• _Your goal_
Transcribe every record exactly as it appears.

• _Source records_
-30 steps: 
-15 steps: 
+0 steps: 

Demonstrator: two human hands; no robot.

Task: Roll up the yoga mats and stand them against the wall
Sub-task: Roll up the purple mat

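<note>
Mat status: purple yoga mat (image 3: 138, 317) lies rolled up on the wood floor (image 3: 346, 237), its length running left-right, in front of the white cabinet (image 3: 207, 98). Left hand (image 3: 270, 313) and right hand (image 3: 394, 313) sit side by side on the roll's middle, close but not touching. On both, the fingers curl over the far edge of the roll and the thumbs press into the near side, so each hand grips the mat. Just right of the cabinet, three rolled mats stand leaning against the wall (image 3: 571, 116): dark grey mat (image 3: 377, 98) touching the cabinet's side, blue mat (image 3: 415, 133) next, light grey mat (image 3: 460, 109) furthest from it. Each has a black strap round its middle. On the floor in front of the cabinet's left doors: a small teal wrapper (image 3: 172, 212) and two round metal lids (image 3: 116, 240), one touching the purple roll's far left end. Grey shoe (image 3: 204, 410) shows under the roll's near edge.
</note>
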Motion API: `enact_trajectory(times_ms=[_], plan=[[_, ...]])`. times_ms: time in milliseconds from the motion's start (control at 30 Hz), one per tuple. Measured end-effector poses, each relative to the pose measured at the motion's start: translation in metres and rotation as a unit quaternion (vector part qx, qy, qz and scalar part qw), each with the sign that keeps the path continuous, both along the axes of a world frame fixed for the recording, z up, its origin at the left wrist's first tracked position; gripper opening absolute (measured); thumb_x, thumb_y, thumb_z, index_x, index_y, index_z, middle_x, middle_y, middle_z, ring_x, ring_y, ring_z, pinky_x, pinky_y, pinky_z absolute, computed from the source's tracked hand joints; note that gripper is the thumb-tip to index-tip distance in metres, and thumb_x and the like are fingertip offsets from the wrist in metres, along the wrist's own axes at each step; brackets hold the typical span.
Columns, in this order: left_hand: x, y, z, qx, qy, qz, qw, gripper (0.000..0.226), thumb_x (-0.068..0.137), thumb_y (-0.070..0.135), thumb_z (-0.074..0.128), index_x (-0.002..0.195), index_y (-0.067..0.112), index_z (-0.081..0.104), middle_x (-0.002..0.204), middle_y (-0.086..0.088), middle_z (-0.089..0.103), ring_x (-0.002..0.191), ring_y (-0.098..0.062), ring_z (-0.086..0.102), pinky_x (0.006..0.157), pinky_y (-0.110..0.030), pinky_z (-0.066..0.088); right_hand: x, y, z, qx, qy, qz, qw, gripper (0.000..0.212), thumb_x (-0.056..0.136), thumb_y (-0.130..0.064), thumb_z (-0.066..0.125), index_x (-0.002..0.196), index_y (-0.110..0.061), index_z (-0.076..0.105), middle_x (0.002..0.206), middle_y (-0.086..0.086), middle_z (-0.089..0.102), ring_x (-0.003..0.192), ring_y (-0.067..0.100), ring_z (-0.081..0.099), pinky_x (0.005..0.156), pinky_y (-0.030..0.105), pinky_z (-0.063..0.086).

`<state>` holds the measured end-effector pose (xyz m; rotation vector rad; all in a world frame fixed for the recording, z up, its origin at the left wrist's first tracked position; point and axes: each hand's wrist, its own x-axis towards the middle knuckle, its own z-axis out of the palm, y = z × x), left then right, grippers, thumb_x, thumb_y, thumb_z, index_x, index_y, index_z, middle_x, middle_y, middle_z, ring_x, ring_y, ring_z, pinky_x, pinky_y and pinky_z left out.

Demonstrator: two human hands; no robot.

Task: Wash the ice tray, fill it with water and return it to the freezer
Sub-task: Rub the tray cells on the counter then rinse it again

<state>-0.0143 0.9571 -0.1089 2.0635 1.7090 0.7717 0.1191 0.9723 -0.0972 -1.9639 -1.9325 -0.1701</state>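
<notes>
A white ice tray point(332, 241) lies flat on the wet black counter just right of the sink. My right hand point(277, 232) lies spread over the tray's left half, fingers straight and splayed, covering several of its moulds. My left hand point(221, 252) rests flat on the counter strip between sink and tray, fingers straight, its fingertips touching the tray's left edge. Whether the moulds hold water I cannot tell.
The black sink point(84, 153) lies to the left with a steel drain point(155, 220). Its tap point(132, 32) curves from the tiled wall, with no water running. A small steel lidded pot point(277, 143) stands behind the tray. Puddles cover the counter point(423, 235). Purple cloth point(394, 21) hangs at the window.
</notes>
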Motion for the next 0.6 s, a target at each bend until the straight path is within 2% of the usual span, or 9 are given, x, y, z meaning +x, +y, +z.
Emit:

• _Task output_
-30 steps: 
-15 steps: 
+0 steps: 

Demonstrator: two human hands; no robot.

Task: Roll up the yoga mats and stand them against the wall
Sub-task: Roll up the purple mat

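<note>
Mat status: purple yoga mat (image 3: 138, 317) lies rolled up on the wood floor (image 3: 346, 237), its length running left-right, in front of the white cabinet (image 3: 207, 98). Left hand (image 3: 270, 313) and right hand (image 3: 394, 313) sit side by side on the roll's middle, close but not touching. On both, the fingers curl over the far edge of the roll and the thumbs press into the near side, so each hand grips the mat. Just right of the cabinet, three rolled mats stand leaning against the wall (image 3: 571, 116): dark grey mat (image 3: 377, 98) touching the cabinet's side, blue mat (image 3: 415, 133) next, light grey mat (image 3: 460, 109) furthest from it. Each has a black strap round its middle. On the floor in front of the cabinet's left doors: a small teal wrapper (image 3: 172, 212) and two round metal lids (image 3: 116, 240), one touching the purple roll's far left end. Grey shoe (image 3: 204, 410) shows under the roll's near edge.
</note>
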Motion API: `enact_trajectory(times_ms=[_], plan=[[_, ...]])`. times_ms: time in milliseconds from the motion's start (control at 30 Hz), one per tuple. Measured end-effector poses, each relative to the pose measured at the motion's start: translation in metres and rotation as a unit quaternion (vector part qx, qy, qz and scalar part qw), each with the sign that keeps the path continuous, both along the axes of a world frame fixed for the recording, z up, its origin at the left wrist's first tracked position; gripper opening absolute (measured); thumb_x, thumb_y, thumb_z, index_x, index_y, index_z, middle_x, middle_y, middle_z, ring_x, ring_y, ring_z, pinky_x, pinky_y, pinky_z absolute, computed from the source's tracked hand joints; note that gripper is the thumb-tip to index-tip distance in metres, and thumb_x and the like are fingertip offsets from the wrist in metres, along the wrist's own axes at each step; brackets hold the typical span.
Columns, in this order: left_hand: x, y, z, qx, qy, qz, qw, gripper (0.000..0.226), thumb_x (-0.068..0.137), thumb_y (-0.070..0.135), thumb_z (-0.074..0.128), index_x (-0.002..0.195), index_y (-0.067..0.112), index_z (-0.081..0.104), middle_x (-0.002..0.204), middle_y (-0.086..0.088), middle_z (-0.089..0.103), ring_x (-0.002..0.191), ring_y (-0.098..0.062), ring_z (-0.086..0.102), pinky_x (0.006..0.157), pinky_y (-0.110..0.030), pinky_z (-0.066..0.088); right_hand: x, y, z, qx, qy, qz, qw, gripper (0.000..0.212), thumb_x (-0.056..0.136), thumb_y (-0.130..0.064), thumb_z (-0.066..0.125), index_x (-0.002..0.196), index_y (-0.110..0.061), index_z (-0.076..0.105), middle_x (0.002..0.206), middle_y (-0.086..0.086), middle_z (-0.089..0.102), ring_x (-0.003..0.192), ring_y (-0.067..0.100), ring_z (-0.081..0.099), pinky_x (0.005..0.156), pinky_y (-0.030..0.105), pinky_z (-0.063..0.086).

`<state>` holds the measured end-effector pose (xyz m; rotation vector rad; all in a world frame fixed for the recording, z up, its origin at the left wrist's first tracked position; point and axes: each hand's wrist, its own x-axis towards the middle knuckle, its own z-axis out of the palm, y = z × x), left then right, grippers, thumb_x, thumb_y, thumb_z, index_x, index_y, index_z, middle_x, middle_y, middle_z, ring_x, ring_y, ring_z, pinky_x, pinky_y and pinky_z left out.

Demonstrator: two human hands; no robot.

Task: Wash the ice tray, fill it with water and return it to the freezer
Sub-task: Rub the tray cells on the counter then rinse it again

<state>-0.0143 0.9571 -0.1089 2.0635 1.7090 0.7717 0.1191 0.9723 -0.0972 -1.9639 -1.9325 -0.1701</state>
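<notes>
A white ice tray point(332, 241) lies flat on the wet black counter just right of the sink. My right hand point(277, 232) lies spread over the tray's left half, fingers straight and splayed, covering several of its moulds. My left hand point(221, 252) rests flat on the counter strip between sink and tray, fingers straight, its fingertips touching the tray's left edge. Whether the moulds hold water I cannot tell.
The black sink point(84, 153) lies to the left with a steel drain point(155, 220). Its tap point(132, 32) curves from the tiled wall, with no water running. A small steel lidded pot point(277, 143) stands behind the tray. Puddles cover the counter point(423, 235). Purple cloth point(394, 21) hangs at the window.
</notes>
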Motion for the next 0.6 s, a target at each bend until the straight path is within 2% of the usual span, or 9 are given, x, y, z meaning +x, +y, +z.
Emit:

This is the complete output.